INSTRUCTIONS FOR THE TASK —
Please reproduce, exactly as given, the lines running from the start of the data to the line containing "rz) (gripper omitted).", inclusive, and omit the pictures.

** RECORDED INFORMATION follows **

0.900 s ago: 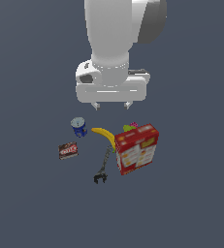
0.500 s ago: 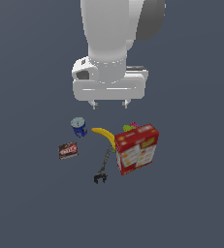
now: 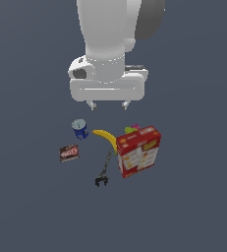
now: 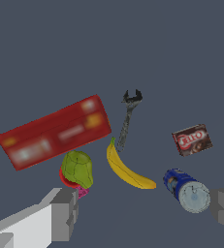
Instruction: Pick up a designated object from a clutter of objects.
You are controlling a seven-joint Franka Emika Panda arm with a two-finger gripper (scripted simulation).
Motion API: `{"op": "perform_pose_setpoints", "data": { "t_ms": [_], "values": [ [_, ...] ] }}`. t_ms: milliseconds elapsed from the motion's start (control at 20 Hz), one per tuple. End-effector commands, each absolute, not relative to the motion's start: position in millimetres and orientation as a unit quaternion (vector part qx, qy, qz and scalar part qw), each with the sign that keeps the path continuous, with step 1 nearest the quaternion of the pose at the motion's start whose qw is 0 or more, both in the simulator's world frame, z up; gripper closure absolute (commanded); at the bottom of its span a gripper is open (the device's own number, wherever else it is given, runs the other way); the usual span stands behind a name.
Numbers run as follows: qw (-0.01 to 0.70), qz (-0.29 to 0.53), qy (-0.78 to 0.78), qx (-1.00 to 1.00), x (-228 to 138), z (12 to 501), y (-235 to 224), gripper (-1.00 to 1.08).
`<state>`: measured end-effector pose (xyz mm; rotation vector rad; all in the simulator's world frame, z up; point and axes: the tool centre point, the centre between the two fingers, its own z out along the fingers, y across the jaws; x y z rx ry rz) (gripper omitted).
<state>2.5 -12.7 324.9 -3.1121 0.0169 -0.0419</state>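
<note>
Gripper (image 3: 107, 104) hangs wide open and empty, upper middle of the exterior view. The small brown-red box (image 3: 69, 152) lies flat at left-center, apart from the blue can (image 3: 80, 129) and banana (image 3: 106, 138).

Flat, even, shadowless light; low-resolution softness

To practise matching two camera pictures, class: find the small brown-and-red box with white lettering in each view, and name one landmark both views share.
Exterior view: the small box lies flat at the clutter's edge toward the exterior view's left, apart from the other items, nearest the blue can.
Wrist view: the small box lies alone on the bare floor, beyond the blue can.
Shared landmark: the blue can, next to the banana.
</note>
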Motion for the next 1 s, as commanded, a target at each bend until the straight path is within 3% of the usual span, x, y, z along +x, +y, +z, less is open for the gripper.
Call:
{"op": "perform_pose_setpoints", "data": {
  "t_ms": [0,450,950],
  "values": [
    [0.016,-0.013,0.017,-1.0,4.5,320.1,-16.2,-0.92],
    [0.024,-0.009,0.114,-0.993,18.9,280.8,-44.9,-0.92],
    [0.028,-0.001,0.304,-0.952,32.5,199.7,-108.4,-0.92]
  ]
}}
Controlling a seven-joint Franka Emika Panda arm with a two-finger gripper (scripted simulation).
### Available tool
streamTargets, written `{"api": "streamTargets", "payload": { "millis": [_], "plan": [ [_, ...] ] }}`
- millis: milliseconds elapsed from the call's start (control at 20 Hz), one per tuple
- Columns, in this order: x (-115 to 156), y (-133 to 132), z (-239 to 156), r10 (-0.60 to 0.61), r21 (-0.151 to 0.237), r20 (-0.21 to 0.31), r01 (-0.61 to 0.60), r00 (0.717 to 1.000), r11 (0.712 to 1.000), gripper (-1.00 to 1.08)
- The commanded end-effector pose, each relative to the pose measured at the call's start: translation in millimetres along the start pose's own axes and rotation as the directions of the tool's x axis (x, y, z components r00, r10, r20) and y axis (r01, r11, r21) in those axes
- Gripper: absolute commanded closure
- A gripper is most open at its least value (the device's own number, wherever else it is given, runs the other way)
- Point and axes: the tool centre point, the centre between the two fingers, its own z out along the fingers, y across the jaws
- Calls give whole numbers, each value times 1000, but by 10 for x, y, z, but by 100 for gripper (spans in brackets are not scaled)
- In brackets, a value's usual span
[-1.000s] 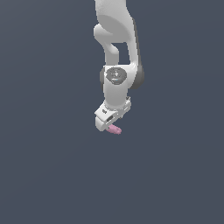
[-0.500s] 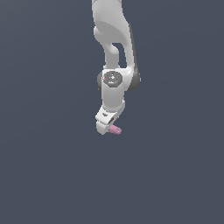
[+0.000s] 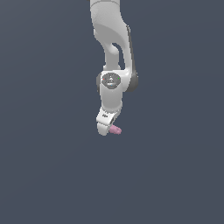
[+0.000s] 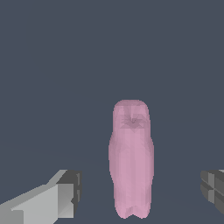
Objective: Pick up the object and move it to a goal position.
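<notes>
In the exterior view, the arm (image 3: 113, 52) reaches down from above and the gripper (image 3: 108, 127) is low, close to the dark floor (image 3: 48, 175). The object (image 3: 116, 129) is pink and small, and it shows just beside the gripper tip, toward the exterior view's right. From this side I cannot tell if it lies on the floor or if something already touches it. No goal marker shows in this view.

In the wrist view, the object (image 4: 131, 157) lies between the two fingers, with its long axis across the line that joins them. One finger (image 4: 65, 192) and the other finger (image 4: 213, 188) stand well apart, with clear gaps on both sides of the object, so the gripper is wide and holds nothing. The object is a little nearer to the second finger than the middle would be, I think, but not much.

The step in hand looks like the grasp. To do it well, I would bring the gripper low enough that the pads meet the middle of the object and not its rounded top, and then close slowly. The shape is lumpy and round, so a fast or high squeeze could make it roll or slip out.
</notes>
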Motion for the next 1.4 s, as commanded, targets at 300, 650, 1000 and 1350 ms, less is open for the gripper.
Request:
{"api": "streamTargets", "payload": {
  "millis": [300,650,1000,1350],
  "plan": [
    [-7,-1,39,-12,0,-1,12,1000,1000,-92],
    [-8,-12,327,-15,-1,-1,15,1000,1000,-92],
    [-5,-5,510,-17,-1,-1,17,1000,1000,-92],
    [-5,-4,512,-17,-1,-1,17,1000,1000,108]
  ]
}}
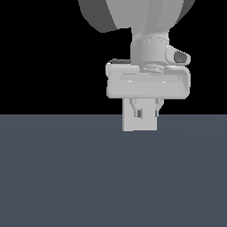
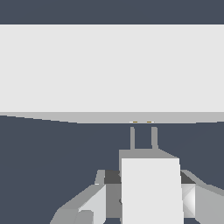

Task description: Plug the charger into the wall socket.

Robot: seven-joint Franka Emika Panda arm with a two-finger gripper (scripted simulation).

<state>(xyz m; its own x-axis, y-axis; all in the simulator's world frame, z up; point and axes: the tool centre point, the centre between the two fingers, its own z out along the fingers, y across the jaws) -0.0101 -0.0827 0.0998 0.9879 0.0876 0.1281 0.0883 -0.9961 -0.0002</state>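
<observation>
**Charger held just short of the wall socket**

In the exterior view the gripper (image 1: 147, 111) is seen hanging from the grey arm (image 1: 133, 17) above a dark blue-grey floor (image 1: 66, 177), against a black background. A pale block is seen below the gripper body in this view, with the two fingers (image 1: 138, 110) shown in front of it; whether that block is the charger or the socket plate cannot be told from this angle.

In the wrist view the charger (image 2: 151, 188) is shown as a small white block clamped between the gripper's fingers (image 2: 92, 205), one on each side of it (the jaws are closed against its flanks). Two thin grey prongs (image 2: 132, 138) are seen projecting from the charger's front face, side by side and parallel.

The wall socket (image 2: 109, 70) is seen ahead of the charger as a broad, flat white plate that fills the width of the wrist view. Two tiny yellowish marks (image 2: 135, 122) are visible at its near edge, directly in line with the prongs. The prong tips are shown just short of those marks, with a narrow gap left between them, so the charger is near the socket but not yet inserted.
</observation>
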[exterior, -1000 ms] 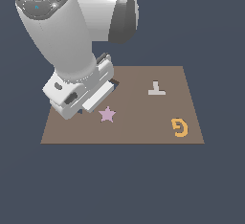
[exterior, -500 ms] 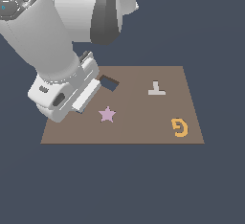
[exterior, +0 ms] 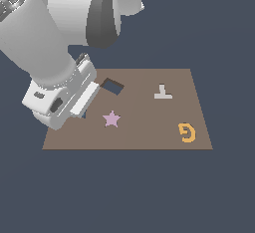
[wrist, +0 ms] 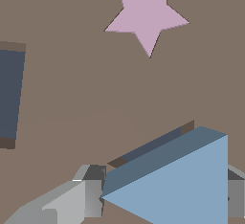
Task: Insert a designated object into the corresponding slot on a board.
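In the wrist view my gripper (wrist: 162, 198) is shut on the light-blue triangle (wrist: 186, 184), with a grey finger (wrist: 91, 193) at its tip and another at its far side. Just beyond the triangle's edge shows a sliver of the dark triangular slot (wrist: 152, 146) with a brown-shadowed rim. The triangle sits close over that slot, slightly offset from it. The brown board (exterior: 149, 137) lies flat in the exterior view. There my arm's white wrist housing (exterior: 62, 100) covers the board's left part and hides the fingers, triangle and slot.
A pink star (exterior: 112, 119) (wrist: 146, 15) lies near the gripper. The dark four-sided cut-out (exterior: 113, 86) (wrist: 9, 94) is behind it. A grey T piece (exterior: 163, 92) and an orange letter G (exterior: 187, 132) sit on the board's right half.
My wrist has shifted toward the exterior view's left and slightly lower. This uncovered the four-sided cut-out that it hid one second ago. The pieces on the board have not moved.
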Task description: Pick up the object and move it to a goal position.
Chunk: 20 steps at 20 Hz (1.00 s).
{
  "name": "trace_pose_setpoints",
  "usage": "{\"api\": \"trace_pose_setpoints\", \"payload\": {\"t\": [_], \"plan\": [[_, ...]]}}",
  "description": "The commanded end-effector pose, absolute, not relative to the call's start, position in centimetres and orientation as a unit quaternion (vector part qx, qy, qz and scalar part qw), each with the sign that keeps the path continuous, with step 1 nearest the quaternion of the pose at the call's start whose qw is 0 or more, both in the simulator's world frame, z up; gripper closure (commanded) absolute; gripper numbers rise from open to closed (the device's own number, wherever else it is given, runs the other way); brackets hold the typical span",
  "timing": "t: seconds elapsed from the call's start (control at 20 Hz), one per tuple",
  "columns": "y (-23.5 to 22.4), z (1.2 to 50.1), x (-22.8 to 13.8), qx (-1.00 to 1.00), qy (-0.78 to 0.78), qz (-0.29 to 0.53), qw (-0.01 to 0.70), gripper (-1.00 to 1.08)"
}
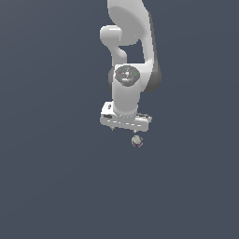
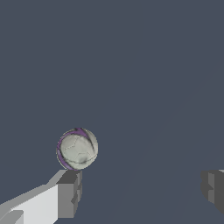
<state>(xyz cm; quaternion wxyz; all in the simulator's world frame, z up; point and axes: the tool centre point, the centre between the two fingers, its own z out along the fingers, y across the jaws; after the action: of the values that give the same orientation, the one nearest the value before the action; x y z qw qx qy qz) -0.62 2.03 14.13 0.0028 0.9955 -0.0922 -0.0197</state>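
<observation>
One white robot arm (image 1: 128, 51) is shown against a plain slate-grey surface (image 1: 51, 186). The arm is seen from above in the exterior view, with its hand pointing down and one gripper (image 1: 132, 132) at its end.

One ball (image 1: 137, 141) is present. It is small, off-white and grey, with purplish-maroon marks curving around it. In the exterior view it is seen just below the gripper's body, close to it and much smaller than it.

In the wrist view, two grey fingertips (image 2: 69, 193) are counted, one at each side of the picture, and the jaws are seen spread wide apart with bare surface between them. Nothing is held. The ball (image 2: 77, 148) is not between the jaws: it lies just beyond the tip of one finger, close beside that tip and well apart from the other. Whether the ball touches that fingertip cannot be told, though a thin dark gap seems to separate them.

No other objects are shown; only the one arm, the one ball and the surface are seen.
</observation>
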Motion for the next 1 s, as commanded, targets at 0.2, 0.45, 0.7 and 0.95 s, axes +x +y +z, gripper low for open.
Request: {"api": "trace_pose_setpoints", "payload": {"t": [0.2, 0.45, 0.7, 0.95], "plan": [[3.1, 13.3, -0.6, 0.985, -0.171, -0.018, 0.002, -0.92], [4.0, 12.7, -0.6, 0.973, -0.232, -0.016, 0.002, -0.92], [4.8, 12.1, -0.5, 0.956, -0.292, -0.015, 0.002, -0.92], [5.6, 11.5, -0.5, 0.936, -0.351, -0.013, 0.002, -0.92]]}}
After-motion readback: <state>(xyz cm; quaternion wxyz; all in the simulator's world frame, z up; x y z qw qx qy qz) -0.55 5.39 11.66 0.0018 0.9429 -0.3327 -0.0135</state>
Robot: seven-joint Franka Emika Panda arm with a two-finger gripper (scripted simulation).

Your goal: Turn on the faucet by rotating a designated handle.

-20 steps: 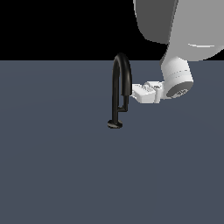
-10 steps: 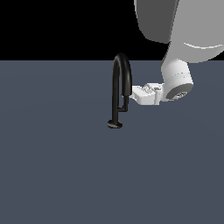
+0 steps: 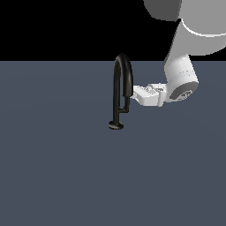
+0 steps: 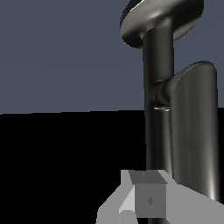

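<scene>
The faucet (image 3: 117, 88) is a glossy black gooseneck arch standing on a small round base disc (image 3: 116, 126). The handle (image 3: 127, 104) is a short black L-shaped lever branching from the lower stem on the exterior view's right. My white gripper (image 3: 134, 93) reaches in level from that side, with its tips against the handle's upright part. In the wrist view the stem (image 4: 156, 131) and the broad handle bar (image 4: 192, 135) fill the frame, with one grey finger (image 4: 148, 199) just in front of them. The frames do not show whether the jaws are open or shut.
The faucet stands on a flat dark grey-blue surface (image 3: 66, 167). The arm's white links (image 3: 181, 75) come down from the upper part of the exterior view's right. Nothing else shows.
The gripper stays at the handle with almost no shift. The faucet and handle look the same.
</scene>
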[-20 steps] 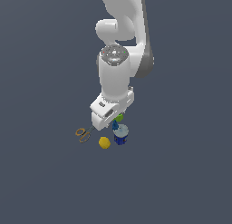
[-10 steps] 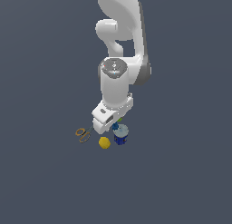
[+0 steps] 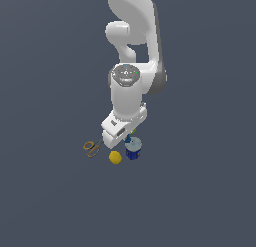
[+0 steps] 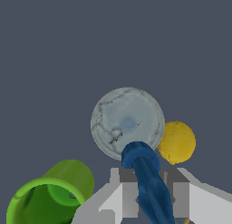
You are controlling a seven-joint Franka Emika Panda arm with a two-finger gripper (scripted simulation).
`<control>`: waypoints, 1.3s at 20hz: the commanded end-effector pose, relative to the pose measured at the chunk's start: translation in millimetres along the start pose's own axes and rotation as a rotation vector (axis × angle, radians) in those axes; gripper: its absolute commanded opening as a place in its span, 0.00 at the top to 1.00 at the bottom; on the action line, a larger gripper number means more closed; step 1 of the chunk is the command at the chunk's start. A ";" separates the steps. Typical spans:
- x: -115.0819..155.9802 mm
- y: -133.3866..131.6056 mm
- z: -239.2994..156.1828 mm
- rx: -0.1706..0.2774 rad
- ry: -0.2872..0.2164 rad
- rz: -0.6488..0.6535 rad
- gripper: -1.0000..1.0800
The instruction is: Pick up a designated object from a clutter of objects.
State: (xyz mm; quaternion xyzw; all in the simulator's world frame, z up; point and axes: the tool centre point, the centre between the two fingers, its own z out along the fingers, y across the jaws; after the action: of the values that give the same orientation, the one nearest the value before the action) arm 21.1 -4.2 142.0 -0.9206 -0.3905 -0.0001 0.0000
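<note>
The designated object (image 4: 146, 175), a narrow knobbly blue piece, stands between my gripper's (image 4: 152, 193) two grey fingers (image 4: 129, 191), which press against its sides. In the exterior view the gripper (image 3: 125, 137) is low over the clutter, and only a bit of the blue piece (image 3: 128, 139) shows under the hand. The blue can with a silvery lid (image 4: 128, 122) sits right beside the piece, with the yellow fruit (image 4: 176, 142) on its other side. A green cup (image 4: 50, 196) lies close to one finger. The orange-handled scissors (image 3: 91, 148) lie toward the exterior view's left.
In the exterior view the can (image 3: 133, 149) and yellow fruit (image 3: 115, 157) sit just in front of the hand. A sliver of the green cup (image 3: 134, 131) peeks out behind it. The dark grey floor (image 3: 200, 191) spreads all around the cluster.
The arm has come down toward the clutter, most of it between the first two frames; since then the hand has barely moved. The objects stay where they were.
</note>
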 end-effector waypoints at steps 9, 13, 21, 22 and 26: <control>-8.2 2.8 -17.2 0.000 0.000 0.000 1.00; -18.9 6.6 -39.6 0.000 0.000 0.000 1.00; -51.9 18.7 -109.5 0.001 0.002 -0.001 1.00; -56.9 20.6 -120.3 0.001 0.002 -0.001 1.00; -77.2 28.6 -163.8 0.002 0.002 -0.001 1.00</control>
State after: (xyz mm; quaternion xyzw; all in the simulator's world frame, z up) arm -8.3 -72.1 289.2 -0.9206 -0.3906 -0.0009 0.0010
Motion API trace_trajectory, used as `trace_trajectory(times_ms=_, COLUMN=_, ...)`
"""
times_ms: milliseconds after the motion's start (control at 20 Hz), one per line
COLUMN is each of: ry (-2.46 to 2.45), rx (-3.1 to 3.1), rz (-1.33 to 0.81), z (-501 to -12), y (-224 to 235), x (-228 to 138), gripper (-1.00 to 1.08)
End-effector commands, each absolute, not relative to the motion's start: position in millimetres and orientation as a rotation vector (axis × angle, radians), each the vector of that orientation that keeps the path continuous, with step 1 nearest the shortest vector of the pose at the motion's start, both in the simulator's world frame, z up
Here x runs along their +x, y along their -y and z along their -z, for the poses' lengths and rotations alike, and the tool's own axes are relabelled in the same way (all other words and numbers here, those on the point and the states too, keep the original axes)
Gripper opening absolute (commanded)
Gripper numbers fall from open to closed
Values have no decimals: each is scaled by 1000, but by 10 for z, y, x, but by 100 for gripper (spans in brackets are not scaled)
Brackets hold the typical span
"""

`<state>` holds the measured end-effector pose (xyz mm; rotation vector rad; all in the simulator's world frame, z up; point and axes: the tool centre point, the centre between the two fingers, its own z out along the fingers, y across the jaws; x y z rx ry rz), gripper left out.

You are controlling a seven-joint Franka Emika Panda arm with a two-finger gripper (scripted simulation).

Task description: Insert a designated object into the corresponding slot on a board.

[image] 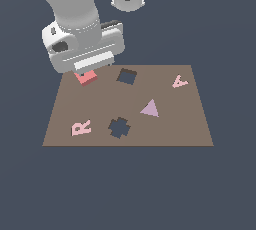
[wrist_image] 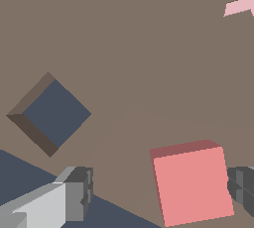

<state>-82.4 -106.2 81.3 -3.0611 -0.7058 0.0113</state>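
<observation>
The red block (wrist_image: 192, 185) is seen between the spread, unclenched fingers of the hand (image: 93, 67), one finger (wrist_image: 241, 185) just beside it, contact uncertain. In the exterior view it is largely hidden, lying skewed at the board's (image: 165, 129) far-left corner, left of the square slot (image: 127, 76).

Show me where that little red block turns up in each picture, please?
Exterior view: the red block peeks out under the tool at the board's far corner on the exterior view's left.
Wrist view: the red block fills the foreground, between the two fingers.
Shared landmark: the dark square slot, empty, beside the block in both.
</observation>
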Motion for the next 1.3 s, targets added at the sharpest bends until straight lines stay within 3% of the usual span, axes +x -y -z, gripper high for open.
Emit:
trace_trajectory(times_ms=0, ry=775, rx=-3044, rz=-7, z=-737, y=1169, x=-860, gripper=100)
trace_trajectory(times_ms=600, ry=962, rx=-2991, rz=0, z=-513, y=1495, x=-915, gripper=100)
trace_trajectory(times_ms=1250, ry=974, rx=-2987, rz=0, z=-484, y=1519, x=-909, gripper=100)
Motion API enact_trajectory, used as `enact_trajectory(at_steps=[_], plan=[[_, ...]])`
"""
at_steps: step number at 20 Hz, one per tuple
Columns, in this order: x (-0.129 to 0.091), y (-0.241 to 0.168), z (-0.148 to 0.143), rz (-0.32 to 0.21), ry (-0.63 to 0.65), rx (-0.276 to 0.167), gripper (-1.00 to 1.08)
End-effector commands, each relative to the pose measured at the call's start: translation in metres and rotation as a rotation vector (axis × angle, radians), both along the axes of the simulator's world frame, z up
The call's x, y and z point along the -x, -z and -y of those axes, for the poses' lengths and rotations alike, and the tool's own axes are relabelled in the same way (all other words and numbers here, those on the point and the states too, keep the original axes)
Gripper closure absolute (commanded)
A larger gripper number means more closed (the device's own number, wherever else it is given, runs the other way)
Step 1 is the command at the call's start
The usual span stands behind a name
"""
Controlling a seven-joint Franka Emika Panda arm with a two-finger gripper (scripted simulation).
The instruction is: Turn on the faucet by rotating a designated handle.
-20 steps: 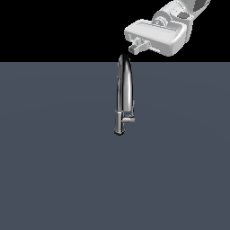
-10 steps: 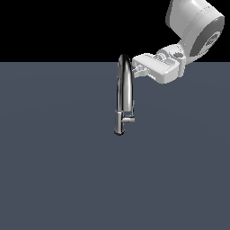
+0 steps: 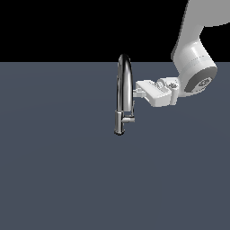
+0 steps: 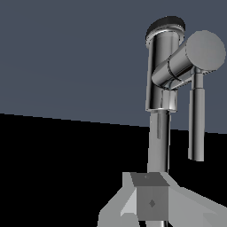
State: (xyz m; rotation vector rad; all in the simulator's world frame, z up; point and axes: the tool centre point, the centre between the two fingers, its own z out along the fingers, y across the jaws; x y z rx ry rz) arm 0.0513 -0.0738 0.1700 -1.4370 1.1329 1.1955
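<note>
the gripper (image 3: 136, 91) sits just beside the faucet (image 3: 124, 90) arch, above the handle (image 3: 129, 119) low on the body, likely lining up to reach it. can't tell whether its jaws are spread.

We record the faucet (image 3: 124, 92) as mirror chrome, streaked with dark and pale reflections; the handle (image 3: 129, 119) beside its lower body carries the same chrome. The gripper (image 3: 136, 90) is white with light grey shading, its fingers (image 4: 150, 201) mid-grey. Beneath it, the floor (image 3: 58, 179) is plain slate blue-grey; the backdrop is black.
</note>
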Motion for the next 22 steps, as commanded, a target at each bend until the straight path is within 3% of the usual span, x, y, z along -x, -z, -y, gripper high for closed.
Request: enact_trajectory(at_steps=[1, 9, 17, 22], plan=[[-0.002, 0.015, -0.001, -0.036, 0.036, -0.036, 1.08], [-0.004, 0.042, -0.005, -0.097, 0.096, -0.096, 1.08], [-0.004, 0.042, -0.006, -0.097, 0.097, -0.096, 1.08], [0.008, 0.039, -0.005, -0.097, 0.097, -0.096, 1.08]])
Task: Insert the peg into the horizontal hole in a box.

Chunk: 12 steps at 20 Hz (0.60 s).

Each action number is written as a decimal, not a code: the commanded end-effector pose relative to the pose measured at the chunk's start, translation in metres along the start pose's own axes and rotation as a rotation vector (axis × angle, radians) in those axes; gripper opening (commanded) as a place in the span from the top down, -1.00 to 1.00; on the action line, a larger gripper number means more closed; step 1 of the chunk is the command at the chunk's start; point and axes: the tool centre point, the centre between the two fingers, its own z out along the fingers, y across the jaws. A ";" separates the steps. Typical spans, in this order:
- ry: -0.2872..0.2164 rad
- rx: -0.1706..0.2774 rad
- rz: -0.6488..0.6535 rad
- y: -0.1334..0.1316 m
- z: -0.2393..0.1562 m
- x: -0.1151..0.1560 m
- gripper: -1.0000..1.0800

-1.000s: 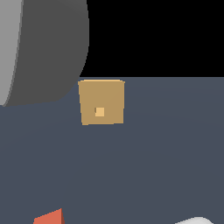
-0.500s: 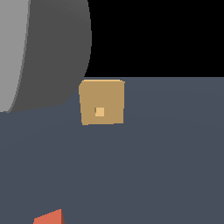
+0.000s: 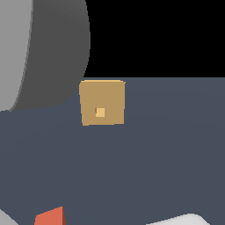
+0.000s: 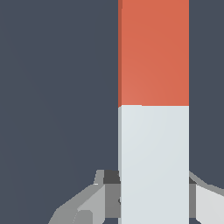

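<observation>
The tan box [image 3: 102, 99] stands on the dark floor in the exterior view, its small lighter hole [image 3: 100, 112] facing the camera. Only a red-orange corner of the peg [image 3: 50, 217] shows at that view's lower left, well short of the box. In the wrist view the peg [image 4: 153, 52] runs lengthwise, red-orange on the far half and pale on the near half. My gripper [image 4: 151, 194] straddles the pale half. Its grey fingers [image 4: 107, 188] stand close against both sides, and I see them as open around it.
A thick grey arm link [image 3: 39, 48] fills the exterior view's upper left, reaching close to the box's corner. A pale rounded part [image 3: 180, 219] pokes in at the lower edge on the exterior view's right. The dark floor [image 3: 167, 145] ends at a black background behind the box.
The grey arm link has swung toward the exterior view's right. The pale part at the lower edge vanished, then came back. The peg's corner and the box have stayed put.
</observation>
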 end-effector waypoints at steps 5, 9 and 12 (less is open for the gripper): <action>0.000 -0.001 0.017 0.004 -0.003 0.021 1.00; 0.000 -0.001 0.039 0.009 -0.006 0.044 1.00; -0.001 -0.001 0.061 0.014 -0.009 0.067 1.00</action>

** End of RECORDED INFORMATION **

THE COMPLETED TASK —
0.900 s ago: 
0.500 s ago: 
now: 
now: 
Instruction: Pick up a designated object from a clutter of objects.
You are controlling a seven-joint Franka Emika Panda arm with a two-finger gripper (scripted simulation).
Motion API: `{"op": "perform_pose_setpoints", "data": { "t_ms": [_], "values": [ [_, ...] ] }}`. t_ms: milliseconds elapsed from the motion's start (control at 20 Hz), one per tuple. End-effector commands, each absolute, not relative to the motion's start: position in millimetres and orientation as a unit quaternion (vector part qx, qy, qz and scalar part qw), each with the sign that keeps the path continuous, with step 1 nearest the quaternion of the pose at the motion's start whose qw is 0 or more, both in the simulator's world frame, z up; gripper closure absolute (commanded); at the bottom of its span a gripper is open (the device's own number, wherever else it is given, runs the other way); the usual span stands behind a name.
Numbers run as follows: qw (-0.01 to 0.70), qz (-0.29 to 0.53), qy (-0.78 to 0.78), qx (-1.00 to 1.00), x (-228 to 138), z (12 to 501), y (-235 to 224), gripper (-1.00 to 1.08).
`<state>`: measured end-effector pose (xyz mm; rotation vector rad; all in the simulator's world frame, z up; point and axes: the tool centre point, the centre between the two fingers, its own z out along the fingers, y across the jaws; x y z rx ry rz) (gripper omitted).

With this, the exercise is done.